Dhaka, Bangladesh (BBN)- The central bank of Bangladesh has recommended preparing an action plan to create some fiscal space to respond to any downturn in economic activities and absorb external shocks arising from the current global financial crisis.

“Plan to accommodate, if necessary, additional fiscal support to expand safety nets and provide assistance to the exporters especially readymade garment (RMG) exporters,” the central bank’s policy analysis unit (PAU) said in a report, released on Thursday.

The policy paper styled ‘Navigating the Global Financial Storm: Challenges for Bangladesh’ also said that the fiscal sector had to withstand significant pressure during last year due to rapidly rising cost of subsidies and other current expenditures.

“As a sensible and quick response, trim low priority expenditure and improve revenue collections to help protect fiscal positions and the government’s ability to respond when needed.” the study added.

It also suggested rationalization of tariffs and duties on imports of nonessential and luxury goods and similar goods produced locally as a means of increasing the fiscal base as well as to support priority domestic production.

The study also suggested revisiting financial sector management aiming to ensure the quality of loans and to keep stable the liquidity position in the banking system.

“Although relatively well protected from the direct effects of the global financial crisis, Bangladesh’s banking sector would probably face more pressure over time,” the PAU study said, adding that the loan quality may deteriorate and liquidity may reduce if economic growth slows.

The study suggested, as short term measures, close monitoring of rising default on borrowings by importers against stocks of essential products imported at higher prices earlier due to anticipated loss by falling world prices and take appropriate actions as necessary.

Regular monitoring of the trend in non-performing assets of banks since there is an apprehension that such assets might rise due to lower profitability of firms especially produced for the export sectors.

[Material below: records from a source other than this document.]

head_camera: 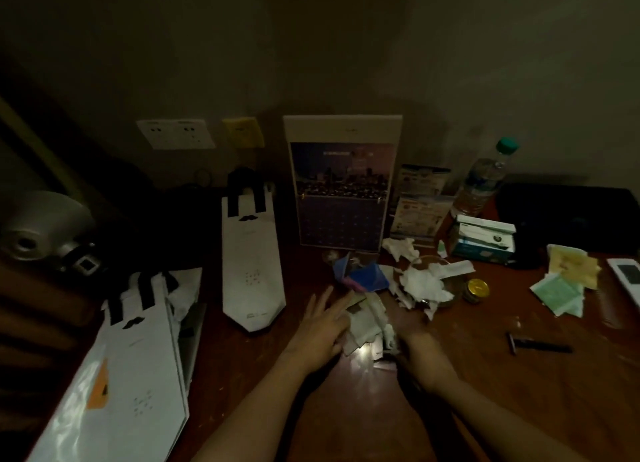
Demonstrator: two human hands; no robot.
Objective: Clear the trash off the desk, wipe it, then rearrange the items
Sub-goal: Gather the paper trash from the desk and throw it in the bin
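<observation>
The left hand [322, 326] lay with its fingers straight and spread, pressed against the left edge of a loose heap of crumpled white tissue and paper scraps [367, 323]. The right hand [420, 347] sat at the heap's right edge in deep shadow. Whether its fingers were curled around paper or held straight could not be told. Both bare forearms reached in from the bottom of the view and angled toward each other, so the hands bracketed the heap.

The heap sat on a dark reddish-brown wooden desk [346, 409], in front of a tall upright calendar with a night city photograph [343, 181], on the person's side of it. Between the heap and the calendar lay a crumpled blue wrapper [363, 276]. In front of the calendar and to its right, more torn white tissue [424, 283] was piled in what seemed to be a shallow glass dish.

The trash looked very light, soft and easily squashed, neither slippery nor fragile. Because the pieces were separate, a pinch from the top would probably shed scraps. Scooping from both sides, low against the desk, and squeezing inward looked the surer hold. The dish, if glass, would need gentler handling.
</observation>
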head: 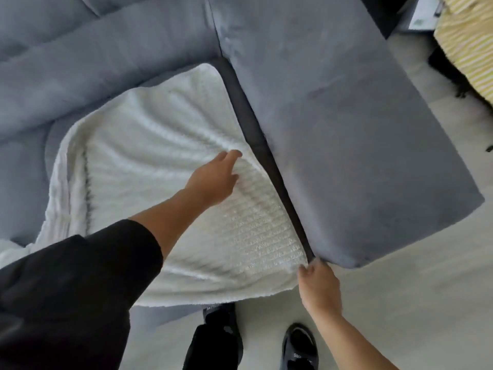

“The chain effect may not only affect the industry but the financing banks may also face liquidity problems because of repayment defaults,” the study noted.

Besides, the priority for Bangladesh is to improve the quality of information that the banks and other financial sector institutions put out and those collected by the regulatory agencies, according to the study.

“The important agenda for Bangladesh would be to convert the current global crisis into an opportunity in order to move forward,” it noted.

Clearly, Bangladesh needs to plug in regulatory and supervisory infrastructures and strengthen its regulatory regime in a comprehensive manner covering all institutions dealing with both household savers and institutional investors in order to avoid the creation of any systemic distress, the study added.